Como atestigua el reciente libro del economista ortodoxo Didier Cahen[4] sobre el riesgo de disolución de la moneda única, también los cerebros de la gran burguesía francesa comienzan a dar la voz de alarma: está en juego la capacidad de esta burguesía para operar a altos niveles de competencia internacional en sus sectores de referencia —banca y seguros, bienes y servicios de lujo, gran distribución, más lo que queda de las proverbiales joyas de la familia: automoción, militar y aeronáutica— gracias a una moneda fuerte que Francia nunca ha sido capaz de sostener por sí misma (al menos de forma duradera).

Una vez completado lo que Lenin llamaba el eterno retorno de lo concreto, es decir, llegado el momento de las decisiones irrevocables, el «pueblo de izquierda» (o lo que queda de él) tendrá que decidir de qué lado estar: detrás de la gran burguesía francesa en la defensa acérrima de una Francia «abierta», incluso a costa de una espiral de austeridad y subdesarrollo, o detrás del bloque de las clases populares, a costa de renunciar al «derecho» de consumir sin producir.

Traducción nuestra


*Robert Ferro es traductor e investigador independiente.
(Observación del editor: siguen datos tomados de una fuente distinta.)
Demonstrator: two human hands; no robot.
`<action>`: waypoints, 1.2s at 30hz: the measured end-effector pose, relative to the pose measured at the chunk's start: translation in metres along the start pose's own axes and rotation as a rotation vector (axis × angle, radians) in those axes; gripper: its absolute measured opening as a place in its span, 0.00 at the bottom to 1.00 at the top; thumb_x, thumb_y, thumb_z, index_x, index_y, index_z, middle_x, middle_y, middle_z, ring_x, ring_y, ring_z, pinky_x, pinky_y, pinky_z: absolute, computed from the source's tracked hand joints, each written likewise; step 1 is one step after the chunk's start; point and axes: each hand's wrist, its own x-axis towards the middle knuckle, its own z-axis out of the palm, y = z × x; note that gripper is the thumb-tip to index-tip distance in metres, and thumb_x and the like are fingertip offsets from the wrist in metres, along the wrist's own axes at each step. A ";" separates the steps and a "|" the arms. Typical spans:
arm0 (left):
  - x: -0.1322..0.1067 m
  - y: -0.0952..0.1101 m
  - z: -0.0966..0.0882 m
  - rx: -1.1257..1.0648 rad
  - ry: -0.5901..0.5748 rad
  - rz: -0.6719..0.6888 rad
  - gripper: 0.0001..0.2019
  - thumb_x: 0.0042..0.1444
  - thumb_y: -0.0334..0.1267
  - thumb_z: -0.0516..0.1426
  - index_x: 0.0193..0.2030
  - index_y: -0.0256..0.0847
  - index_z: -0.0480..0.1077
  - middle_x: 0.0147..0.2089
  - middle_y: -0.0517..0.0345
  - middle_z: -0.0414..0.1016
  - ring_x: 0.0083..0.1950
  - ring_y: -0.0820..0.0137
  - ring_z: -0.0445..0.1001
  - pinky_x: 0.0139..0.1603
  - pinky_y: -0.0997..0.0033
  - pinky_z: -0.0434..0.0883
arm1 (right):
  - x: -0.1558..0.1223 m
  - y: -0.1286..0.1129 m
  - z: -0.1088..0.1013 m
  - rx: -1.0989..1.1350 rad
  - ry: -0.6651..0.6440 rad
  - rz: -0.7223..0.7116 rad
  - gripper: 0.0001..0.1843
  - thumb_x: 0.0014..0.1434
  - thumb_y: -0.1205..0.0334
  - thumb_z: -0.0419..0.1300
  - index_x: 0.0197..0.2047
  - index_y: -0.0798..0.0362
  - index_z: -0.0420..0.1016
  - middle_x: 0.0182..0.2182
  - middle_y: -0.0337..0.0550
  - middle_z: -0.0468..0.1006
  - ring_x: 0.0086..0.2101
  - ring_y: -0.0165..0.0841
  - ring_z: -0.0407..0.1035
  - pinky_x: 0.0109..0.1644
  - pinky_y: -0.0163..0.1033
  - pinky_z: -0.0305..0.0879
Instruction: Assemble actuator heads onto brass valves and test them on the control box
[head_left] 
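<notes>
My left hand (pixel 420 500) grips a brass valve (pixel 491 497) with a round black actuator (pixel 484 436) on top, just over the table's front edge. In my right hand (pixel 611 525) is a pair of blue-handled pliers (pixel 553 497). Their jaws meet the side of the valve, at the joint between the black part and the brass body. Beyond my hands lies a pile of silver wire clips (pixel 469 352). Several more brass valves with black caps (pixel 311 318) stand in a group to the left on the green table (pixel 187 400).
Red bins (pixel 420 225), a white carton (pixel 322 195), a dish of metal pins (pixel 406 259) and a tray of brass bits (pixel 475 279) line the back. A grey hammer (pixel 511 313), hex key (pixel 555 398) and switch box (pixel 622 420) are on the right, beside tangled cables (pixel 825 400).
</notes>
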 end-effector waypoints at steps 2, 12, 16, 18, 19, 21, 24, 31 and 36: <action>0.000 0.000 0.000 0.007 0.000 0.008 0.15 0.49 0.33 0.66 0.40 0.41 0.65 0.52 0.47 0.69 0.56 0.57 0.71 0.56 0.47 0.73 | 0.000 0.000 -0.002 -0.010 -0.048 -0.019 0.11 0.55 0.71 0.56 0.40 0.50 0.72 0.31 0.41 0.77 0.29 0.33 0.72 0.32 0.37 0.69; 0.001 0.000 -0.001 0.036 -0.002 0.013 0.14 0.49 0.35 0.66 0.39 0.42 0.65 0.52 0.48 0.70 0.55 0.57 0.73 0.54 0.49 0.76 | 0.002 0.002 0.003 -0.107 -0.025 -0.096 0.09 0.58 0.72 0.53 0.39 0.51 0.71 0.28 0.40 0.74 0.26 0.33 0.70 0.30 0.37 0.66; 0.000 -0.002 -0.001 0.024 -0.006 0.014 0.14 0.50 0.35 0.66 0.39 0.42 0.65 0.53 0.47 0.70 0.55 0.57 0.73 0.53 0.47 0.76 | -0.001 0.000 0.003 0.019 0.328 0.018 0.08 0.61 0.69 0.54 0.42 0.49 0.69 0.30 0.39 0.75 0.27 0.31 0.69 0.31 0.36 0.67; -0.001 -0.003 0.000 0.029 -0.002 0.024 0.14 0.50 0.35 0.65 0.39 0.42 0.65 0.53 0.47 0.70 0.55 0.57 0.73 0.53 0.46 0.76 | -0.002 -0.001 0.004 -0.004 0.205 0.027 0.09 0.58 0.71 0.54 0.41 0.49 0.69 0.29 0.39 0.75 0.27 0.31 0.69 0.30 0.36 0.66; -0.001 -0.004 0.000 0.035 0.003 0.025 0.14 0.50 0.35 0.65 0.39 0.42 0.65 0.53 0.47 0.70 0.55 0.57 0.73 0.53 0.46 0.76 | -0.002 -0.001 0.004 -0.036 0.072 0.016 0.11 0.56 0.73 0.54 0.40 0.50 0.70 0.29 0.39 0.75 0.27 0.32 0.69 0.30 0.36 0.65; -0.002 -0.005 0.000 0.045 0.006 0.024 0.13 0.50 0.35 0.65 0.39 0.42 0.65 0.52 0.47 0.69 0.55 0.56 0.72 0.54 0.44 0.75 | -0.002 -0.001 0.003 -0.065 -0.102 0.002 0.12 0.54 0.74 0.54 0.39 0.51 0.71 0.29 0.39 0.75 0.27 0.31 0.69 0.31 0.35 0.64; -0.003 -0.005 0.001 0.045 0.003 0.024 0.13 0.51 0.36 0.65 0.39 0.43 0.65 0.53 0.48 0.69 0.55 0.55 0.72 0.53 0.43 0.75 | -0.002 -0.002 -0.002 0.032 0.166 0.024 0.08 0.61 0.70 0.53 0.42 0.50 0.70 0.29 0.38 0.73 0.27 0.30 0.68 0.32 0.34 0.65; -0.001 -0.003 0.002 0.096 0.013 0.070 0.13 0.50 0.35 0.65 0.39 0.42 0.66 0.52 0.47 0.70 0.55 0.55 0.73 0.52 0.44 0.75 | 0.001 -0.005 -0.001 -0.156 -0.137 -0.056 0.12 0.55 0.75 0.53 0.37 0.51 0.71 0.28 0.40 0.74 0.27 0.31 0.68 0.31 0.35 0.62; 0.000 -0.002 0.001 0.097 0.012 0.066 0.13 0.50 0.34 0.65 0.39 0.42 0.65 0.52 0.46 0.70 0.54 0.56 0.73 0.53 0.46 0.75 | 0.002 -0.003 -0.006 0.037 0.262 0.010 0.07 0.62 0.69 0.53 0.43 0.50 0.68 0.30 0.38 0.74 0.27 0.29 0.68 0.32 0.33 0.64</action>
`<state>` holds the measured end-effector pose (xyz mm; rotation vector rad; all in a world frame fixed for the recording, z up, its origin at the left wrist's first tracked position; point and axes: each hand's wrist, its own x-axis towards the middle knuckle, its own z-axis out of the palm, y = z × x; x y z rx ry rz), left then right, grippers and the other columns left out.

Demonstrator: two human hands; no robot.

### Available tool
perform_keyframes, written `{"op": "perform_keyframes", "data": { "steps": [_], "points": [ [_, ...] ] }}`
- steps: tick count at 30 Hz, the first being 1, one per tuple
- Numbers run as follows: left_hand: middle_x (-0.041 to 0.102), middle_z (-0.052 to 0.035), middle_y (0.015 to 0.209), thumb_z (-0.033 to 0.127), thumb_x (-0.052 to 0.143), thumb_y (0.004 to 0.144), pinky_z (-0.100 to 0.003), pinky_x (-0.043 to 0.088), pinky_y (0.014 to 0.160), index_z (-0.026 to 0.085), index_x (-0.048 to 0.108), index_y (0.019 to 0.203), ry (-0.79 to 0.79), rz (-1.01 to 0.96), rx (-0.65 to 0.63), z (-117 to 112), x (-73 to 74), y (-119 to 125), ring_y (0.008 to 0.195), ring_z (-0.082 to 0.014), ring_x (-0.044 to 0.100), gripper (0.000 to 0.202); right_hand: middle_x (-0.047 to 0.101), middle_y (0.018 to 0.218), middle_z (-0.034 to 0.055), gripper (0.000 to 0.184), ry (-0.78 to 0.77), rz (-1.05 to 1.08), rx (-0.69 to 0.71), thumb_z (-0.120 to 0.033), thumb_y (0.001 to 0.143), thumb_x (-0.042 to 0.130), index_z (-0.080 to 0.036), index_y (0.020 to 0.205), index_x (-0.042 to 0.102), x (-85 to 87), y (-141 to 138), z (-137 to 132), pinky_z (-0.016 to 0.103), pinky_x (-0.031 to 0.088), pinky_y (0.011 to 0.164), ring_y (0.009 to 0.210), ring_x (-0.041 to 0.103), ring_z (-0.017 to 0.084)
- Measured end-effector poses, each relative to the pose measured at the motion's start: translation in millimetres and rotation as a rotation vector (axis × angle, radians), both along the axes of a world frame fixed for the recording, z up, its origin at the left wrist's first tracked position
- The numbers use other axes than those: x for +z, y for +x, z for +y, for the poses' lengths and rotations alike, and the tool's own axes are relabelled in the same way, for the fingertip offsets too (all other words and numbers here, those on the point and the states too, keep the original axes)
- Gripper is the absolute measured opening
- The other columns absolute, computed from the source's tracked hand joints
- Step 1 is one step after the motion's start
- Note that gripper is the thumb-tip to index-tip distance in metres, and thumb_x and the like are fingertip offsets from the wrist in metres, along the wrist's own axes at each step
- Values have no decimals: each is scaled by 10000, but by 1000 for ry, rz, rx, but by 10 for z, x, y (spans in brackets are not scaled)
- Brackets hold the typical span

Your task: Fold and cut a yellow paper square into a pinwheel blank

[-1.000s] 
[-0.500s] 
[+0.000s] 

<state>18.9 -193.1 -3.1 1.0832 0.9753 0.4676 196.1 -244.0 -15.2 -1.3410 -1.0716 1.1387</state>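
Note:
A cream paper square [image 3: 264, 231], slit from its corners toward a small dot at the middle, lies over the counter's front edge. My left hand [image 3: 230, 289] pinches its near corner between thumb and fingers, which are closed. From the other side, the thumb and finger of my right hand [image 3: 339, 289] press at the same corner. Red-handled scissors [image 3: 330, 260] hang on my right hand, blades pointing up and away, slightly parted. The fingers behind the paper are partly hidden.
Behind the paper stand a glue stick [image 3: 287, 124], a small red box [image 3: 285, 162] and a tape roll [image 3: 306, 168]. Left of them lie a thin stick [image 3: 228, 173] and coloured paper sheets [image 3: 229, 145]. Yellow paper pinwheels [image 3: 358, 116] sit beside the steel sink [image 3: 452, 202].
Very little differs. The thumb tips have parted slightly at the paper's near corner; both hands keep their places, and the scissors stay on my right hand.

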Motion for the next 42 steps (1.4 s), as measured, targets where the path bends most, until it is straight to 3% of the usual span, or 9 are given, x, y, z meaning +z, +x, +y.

Vive y trabaja en Francia, donde ha publicado, en colaboración con Bruno Astarian, Le Ménage à trois de la lutte des classes (L’Asymétrie, 2019).

Notas

[1] Cabe añadir que, tras los reveses militares y la consiguiente pérdida de influencia en África Central (Níger, Malí, República Centroafricana), el mero mantenimiento bajo la bandera francesa de los restos oficiales del imperio colonial —los denominados territorios de ultramar (Guadalupe-Martinica, Guayana Francesa, Mayotte, La Reunión, Nueva Caledonia, etc.) bajo la bandera francesa está lejos de estar garantizada a largo plazo.

[2] El efímero Mouvement des citoyens (MDC) de Jean-Pierre Chevènement fue el resultado de la convergencia de corrientes soberanistas que se separaron de sus partidos de origen: el Partido Socialista y, en menor medida, el gaullista.

[3] Luc Rouban, Le vote des fonctionnaires aux élections de 2024 ou la fin de la gauche d’État, Nota de investigación CEVIPOF n.º 19, septiembre de 2024. Descargable aquí.

[4] Didier Cahen, L’Euro en danger, Odile Jacob, París, 2025.